Hungry, dehydrated and exhausted, more than 180 Rohingya refugees who were stranded at sea for nearly a month have been rescued and disembarked from their wooden vessel in Indonesia, UNHCR and relatives have confirmed.
At least 20 people, including women and children, died onboard during the four-week arduous journey, relatives told The National. The figure cannot be independently confirmed.
Chris Lewa of the Arakan Project, an advocacy group for the persecuted ethnic minority of Myanmar, said the boat washed ashore in Indonesia's Aceh province on Monday.
“In the end, they were 185 onboard. They look in pretty bad shape,” Ms Lewa told The National.
Regarding the number of casualties, she said there are no confirmed reports. “We were told many different numbers. The last number given by the captain was 16 dead three days ago. However, we are now told that the boat had embarked with 197 people in Bangladesh on November 25. As 185 were rescued, it would mean that 12 died during the journey,” she said.
The 83 men, 70 women and 32 children rescued are currently accommodated in a local facility and receiving treatment.
This is the fourth such boat carrying Rohingya refugees from Bangladesh and Myanmar that has landed on Indonesian shores in recent months, according to advocacy groups.
“I believe they are receiving care, treatment and humanitarian assistance in Aceh.
"The most important thing is they have talked to their relatives and are safe,” said Ms Lewa.
The small boat without any safety apparatus was believed to have left Bangladesh’s Cox’s Bazaar for Malaysia on November 25. It developed engine failure and drifted into the Indian Ocean.
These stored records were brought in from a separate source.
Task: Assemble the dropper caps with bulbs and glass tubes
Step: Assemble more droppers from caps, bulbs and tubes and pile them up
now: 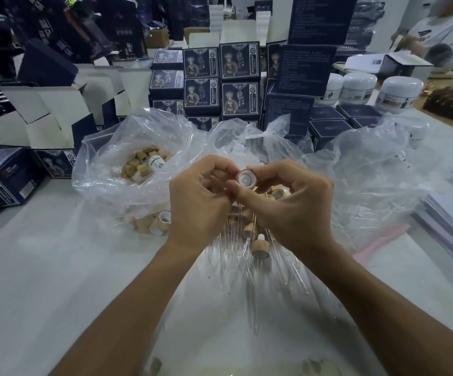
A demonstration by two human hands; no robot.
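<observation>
Nearest, at lower centre of the frame, the glass tubes (236,267) lie fanned on clear plastic on the worktop (57,267), their long axes running roughly toward and away from the person. Among them, just below the hands, rests a finished dropper (260,246) with a bamboo collar and white bulb.

Above this, at centre frame, both hands meet. The right hand (287,204) pinches a cap (246,179) between thumb and curled fingers, its open underside and pale inner ring turned up toward the camera. The left hand (201,196) has its fingers curled in against the cap's left side; they seem to hold something small there, probably a bulb or tube end, but the piece is hidden and I cannot tell which.

The relation that matters: the cap sits to the right of the left fingertips, touching or nearly so, and its axis points up and slightly left. My judgement is that the part goes in from the left along that axis, the right hand steadying.

Under the hands more loose caps (160,219) lie in a heap. Further back, centre left, an open bag (106,158) holds more caps and a small bottle (156,162). Beyond stand stacked dark boxes (219,77), with white jars (399,90) at upper right.
</observation>
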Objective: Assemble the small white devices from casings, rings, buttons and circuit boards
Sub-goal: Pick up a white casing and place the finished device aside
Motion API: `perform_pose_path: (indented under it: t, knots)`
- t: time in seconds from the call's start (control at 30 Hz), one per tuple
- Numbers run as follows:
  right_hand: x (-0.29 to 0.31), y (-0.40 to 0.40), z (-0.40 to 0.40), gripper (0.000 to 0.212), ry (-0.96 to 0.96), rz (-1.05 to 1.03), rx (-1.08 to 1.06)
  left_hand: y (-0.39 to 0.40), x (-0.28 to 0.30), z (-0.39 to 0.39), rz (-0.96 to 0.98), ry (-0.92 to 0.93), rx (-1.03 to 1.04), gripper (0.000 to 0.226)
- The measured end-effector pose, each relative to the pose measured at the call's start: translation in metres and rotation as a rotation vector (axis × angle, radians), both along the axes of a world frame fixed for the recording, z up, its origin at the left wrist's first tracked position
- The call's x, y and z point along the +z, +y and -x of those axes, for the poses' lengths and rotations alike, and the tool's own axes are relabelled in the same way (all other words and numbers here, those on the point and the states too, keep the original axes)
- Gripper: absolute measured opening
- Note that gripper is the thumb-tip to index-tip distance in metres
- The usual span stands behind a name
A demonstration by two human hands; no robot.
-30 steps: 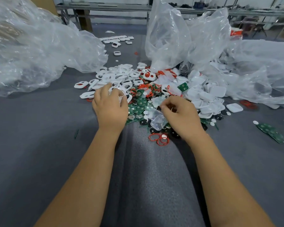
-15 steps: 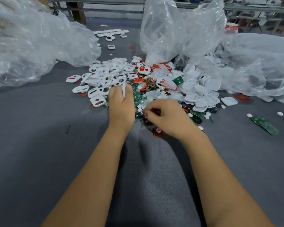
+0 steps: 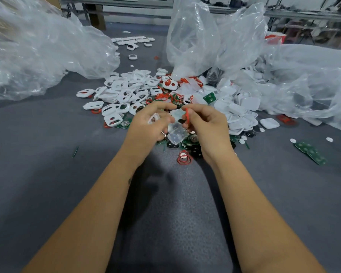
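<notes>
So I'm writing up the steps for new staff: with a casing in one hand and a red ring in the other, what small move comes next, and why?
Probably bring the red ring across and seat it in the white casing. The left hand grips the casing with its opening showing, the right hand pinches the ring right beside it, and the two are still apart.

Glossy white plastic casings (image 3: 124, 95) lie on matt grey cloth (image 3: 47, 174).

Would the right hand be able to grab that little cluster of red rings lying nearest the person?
Probably yes. The red rings lie bare on the grey mat just below the right hand, but it already pinches a red ring.
</notes>
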State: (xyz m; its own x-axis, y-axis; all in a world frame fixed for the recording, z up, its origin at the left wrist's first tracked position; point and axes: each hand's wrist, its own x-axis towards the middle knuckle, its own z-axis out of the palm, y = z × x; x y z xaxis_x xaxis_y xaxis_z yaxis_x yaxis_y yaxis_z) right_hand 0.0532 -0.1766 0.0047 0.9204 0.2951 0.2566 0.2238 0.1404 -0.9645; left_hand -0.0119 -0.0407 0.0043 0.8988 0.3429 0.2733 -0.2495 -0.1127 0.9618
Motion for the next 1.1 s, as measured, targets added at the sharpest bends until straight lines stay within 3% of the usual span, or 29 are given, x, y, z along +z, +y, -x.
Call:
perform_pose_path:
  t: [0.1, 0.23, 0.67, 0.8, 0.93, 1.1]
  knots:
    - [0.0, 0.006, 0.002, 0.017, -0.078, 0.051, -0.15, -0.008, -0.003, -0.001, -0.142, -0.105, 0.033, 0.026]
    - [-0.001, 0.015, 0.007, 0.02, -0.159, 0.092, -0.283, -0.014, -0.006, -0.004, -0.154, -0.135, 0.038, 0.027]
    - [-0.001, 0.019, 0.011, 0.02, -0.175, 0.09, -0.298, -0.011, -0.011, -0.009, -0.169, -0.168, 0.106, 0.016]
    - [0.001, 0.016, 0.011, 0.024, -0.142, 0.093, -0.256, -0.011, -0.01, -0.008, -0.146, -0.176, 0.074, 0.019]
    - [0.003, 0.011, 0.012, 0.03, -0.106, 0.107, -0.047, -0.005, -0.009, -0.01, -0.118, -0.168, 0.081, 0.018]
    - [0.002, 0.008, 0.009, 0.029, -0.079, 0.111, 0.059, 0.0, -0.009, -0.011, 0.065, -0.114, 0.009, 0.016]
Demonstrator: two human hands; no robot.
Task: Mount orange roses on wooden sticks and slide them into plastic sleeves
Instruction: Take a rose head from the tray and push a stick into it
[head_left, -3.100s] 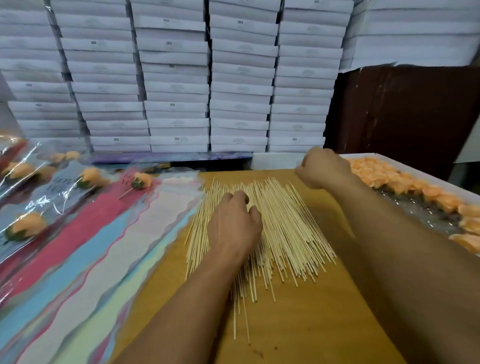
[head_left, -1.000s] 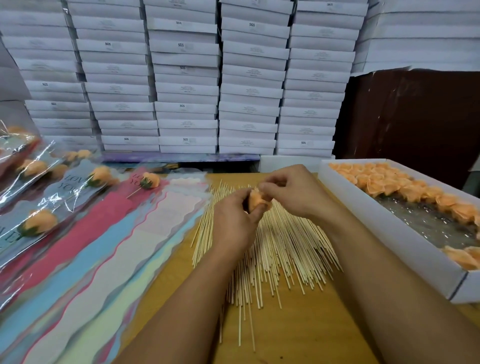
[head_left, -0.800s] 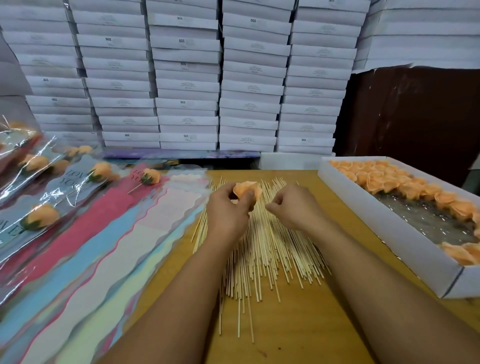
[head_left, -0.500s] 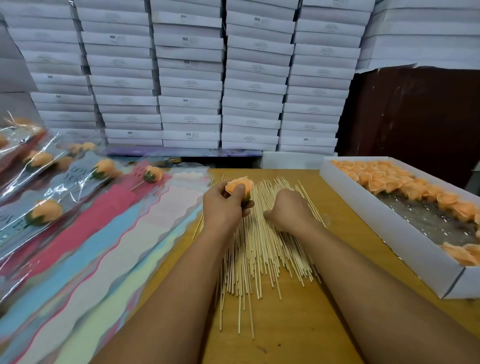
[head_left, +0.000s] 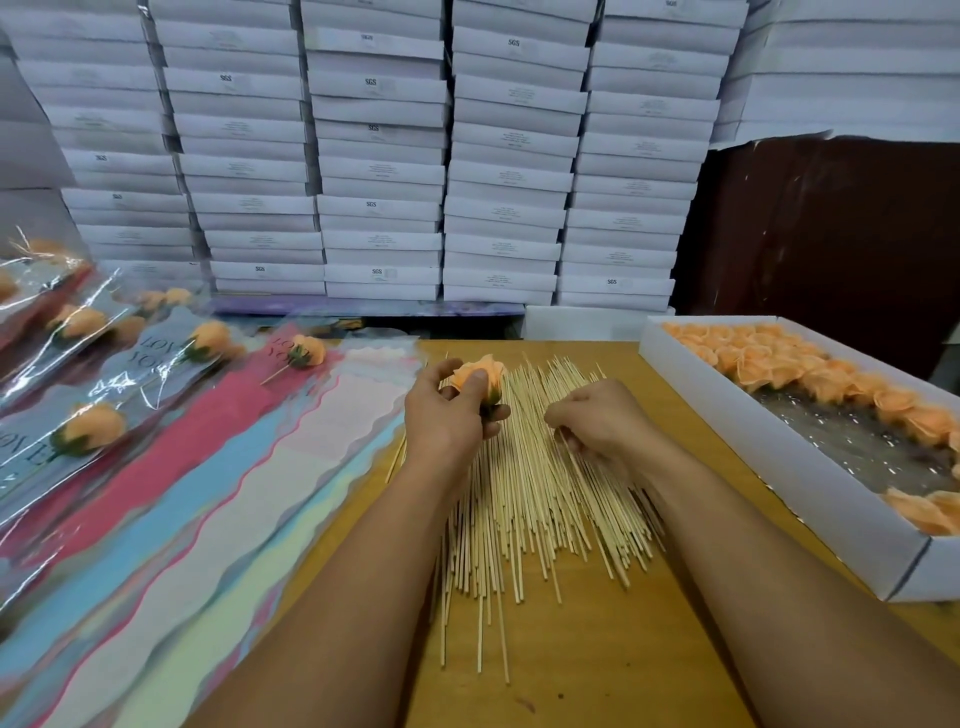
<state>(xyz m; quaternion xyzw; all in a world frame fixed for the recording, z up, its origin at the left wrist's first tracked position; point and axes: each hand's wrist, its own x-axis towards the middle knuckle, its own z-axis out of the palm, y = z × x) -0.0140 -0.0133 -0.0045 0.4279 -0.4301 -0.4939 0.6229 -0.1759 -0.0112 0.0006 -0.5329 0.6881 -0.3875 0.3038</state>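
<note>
My left hand (head_left: 447, 415) grips an orange rose (head_left: 480, 376) with a green base, held above the far end of a spread pile of wooden sticks (head_left: 524, 499) on the wooden table (head_left: 597, 649). My right hand (head_left: 597, 421) lies on the pile to the right, fingers curled and pinching a stick. A white box (head_left: 810, 467) at the right holds several orange roses (head_left: 779, 364). To the left lies a fanned stack of coloured plastic sleeves (head_left: 208, 493).
Several sleeved roses on sticks (head_left: 93, 431) lie at the far left over the stack; one rose on a stick (head_left: 306, 351) rests on a sleeve. Stacks of white cartons (head_left: 379, 156) form a wall behind the table. A dark brown panel (head_left: 831, 249) stands behind the rose box.
My right hand passed the rose to my left hand, then dropped onto the stick pile and closed on a stick. My left hand lifted the rose slightly away.
</note>
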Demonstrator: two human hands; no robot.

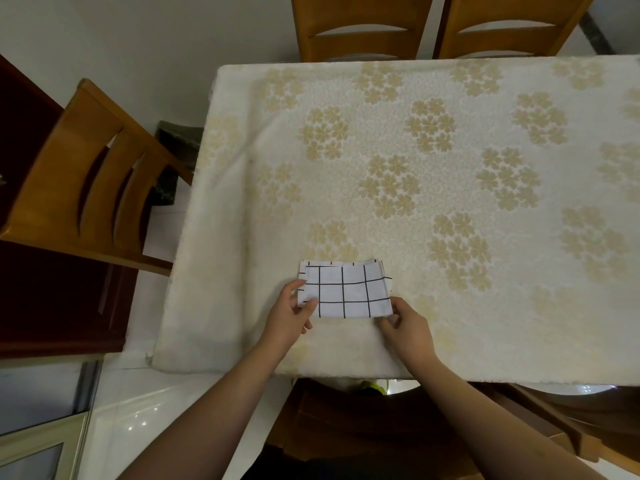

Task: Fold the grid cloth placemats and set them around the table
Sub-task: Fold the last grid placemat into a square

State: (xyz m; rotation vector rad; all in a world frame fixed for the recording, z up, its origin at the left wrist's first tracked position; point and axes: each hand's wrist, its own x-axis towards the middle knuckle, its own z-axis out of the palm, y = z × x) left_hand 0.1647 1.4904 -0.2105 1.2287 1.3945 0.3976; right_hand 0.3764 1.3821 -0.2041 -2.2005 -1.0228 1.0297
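Cream floral-clothed worktop (450,168) ringed by wooden chairs (360,26), seen from above. One grid cloth placemat (349,289) folded small, lying flat near the front edge. Left hand (294,313) pinching its left edge, narrow grip; right hand (403,318) nipping the lower right corner. No other placemats visible; apparently early, setting around still ahead.

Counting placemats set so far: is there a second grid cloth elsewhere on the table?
No, only one folded grid cloth shows on the table.
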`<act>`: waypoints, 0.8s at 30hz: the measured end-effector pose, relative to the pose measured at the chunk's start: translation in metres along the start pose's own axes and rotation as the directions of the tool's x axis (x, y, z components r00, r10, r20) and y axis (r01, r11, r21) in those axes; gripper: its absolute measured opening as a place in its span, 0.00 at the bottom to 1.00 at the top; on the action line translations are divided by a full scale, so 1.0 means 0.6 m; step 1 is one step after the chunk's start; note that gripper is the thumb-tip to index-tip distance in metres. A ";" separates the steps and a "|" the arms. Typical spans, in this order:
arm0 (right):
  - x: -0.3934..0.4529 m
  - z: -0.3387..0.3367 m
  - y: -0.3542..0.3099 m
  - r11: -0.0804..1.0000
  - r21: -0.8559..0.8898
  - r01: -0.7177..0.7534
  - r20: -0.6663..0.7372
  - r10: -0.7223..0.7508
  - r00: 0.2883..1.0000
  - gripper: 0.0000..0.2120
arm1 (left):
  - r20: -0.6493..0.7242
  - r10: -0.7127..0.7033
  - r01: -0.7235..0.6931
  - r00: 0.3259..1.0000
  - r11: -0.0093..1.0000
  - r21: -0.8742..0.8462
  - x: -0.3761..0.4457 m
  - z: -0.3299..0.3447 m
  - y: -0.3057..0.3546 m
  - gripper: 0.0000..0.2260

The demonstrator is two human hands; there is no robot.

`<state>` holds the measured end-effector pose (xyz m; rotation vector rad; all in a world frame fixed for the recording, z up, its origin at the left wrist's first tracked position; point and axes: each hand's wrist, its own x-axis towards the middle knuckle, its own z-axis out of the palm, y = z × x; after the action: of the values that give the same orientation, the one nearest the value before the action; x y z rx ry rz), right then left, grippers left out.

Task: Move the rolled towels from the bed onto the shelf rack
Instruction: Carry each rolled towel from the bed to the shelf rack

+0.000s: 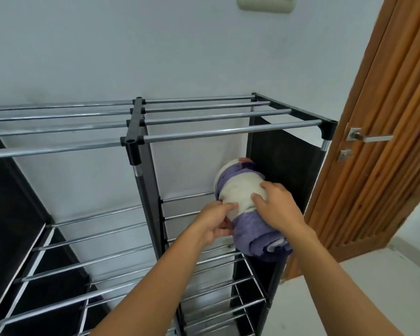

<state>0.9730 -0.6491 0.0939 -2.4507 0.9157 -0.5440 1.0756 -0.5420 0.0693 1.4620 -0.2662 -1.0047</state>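
Observation:
A rolled purple and white towel (pixel 240 190) lies on the second tier of the shelf rack (pixel 136 139), in its right-hand bay, close against the black fabric side panel. My left hand (pixel 216 221) grips the roll's left side, thumb on top and fingers curled underneath. My right hand (pixel 275 206) lies over the top of the roll with its fingers spread on the white band. The towel's near end sticks out past the front bar. The bed is out of view.
The rack has chrome bars, black plastic joints and several tiers in two bays, standing against a pale wall. A wooden slatted door (pixel 383 117) with a metal handle (pixel 366 137) stands just right of the rack. White floor lies at the lower right.

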 end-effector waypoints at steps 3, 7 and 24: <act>-0.018 0.001 0.005 0.999 0.024 0.046 -0.092 -0.044 0.995 0.22 | -0.017 0.063 -0.063 0.998 0.998 0.025 0.004 -0.003 -0.002 0.09; -0.065 0.011 0.021 0.995 0.066 0.078 -0.122 -0.069 0.990 0.21 | -0.166 0.292 -0.219 0.942 0.909 0.355 -0.008 0.013 -0.035 0.21; -0.831 -0.153 0.261 0.536 0.380 -0.753 -0.446 0.820 0.359 0.16 | 0.869 -0.238 -0.826 0.433 0.281 0.489 -0.378 0.408 -0.390 0.16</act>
<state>0.4990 -0.4374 -0.0160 -1.3762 2.0874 -0.9340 0.6767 -0.5085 -0.0070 1.5346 -2.2652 -1.1239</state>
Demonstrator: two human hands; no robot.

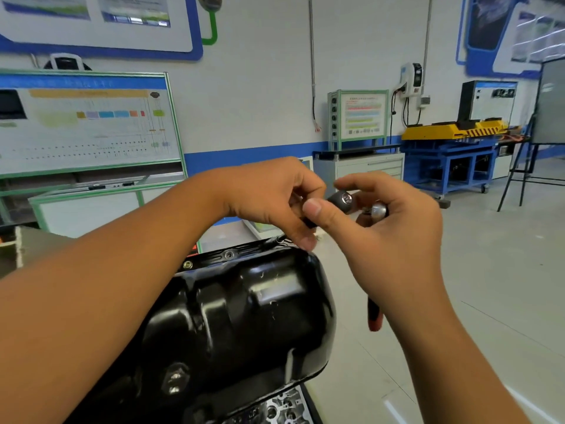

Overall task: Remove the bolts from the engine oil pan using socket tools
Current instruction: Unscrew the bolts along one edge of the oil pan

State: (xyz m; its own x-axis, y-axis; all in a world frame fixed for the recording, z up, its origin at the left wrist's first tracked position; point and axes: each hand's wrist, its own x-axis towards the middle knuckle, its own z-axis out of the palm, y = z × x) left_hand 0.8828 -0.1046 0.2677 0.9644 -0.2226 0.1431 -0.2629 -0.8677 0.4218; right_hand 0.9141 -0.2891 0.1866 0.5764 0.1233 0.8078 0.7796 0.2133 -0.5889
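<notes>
Both hands work above the oil pan (244,304): left hand (272,200) pinches the socket (341,201), right hand (397,228) grips the ratchet (376,313); seat it squarely before turning.

This is a vehicle-training workshop. Framed wiring-diagram boards (88,123) stand along a white wall with a blue stripe, and posters (101,19) hang above. A blue steel bench (452,160) carries yellow equipment (443,130), beside a grey drawer cabinet (367,169). A black oil pan (244,316) sits in front on an engine.
</notes>
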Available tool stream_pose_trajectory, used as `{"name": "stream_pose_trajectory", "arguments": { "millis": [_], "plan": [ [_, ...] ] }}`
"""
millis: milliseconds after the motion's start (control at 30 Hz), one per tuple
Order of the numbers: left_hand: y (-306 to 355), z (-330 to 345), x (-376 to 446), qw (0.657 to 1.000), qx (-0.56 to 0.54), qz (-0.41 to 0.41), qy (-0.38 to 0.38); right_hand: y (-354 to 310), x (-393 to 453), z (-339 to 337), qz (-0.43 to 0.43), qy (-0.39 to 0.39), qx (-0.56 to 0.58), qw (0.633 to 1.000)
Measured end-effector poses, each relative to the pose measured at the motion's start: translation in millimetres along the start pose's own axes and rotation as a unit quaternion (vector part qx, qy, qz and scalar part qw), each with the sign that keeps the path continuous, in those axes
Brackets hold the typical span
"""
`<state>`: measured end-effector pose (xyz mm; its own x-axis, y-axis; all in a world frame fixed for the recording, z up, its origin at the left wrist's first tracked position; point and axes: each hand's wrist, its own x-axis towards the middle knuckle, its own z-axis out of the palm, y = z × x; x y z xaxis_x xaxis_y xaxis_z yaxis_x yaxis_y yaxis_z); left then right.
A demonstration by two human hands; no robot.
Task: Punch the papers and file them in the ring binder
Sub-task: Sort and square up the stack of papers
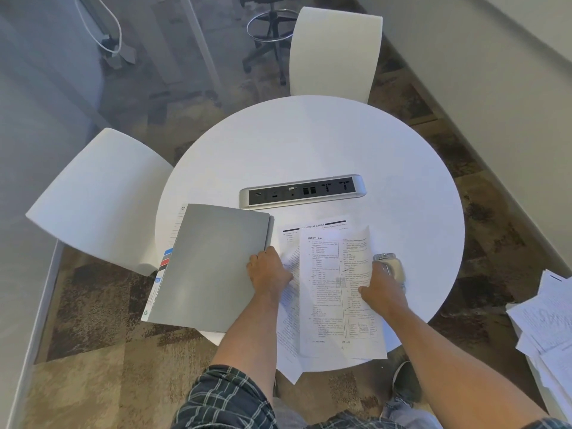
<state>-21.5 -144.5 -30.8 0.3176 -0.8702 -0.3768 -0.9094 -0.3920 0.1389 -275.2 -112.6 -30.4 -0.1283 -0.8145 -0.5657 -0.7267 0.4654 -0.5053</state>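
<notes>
Grey binder (210, 270) closed, nothing filed | papers (337, 292) beside it, unpunched | left hand (269, 270) flat on papers | right hand (380, 289) grips punch (391, 267).

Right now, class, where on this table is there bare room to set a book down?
Behind the socket strip, toward the far chair, and right of the hole punch. Crowded near the binder, papers and both hands.
</notes>
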Motion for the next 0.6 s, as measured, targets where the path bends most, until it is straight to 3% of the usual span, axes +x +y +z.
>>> {"name": "stream_pose_trajectory", "arguments": {
  "millis": [233, 367, 600],
  "plan": [
    [1.0, -10.4, 5.4, 0.991, -0.131, 0.014, 0.004, -2.5, -1.4, -5.6, -0.004, -0.006, 0.006, 1.000],
    [3.8, -12.5, 1.6, 0.958, -0.288, 0.018, -0.002, -6.3, -3.3, -12.4, -0.005, 0.009, 0.050, 0.999],
    [10.8, -28.8, -8.1, 0.914, -0.404, -0.009, -0.043, -18.1, -6.0, -19.9, 0.022, 0.053, 0.199, 0.978]
  ]
}}
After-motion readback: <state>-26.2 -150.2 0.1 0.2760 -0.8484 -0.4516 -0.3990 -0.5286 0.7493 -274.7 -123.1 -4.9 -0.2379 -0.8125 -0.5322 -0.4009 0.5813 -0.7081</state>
The boat was recently spotted off the Andaman Islands in Indian waters and was reportedly approached by the Indian Navy.
People onboard were desperately seeking help, saying they had not eaten for weeks.
The UN’s call for help fell on deaf ears, despite the dire condition of the people in the boat.
Relatives and family members said they are relieved that their loved ones are safe.
Mohammed Rezuwan Khan, 25, a Rohingya, who lives in Bangladesh, told The National that he spoke to his widowed sister Hatemonesa and her five-year-old daughter Umme Salima, who are now safe in Indonesia.
“I spoke to them over the phone. She and the kids are safe now, although tired and exhausted. She said she thought they will all die in the sea. Her daughter has severe diarrhoea and dehydration. She is being treated,” said Mr Rezuwan Khan.
The UN refugee agency UNHCR said on Monday that 2022 could be one of the deadliest years at sea in almost a decade for the Rohingya, as thousands have tried to flee desperate conditions in refugee camps in Bangladesh.
Some 2,400 Rohingya have made or tried to make the sea journey to countries such as Indonesia and Malaysia this year, Babar Baloch, UNHCR spokesperson for Asia, told The National.
“At least 119 people are feared dead or missing in the sea this year alone,” he said.
Nearly one million Rohingya from Myanmar are living in cramped refugee camps in Bangladesh, after fleeing a brutal military crackdown by the Myanmar army in 2017. With no access to education or job prospects, many embark on the dangerous sea voyage across Andaman, with the hope of reaching countries like Malaysia, Thailand and Indonesia.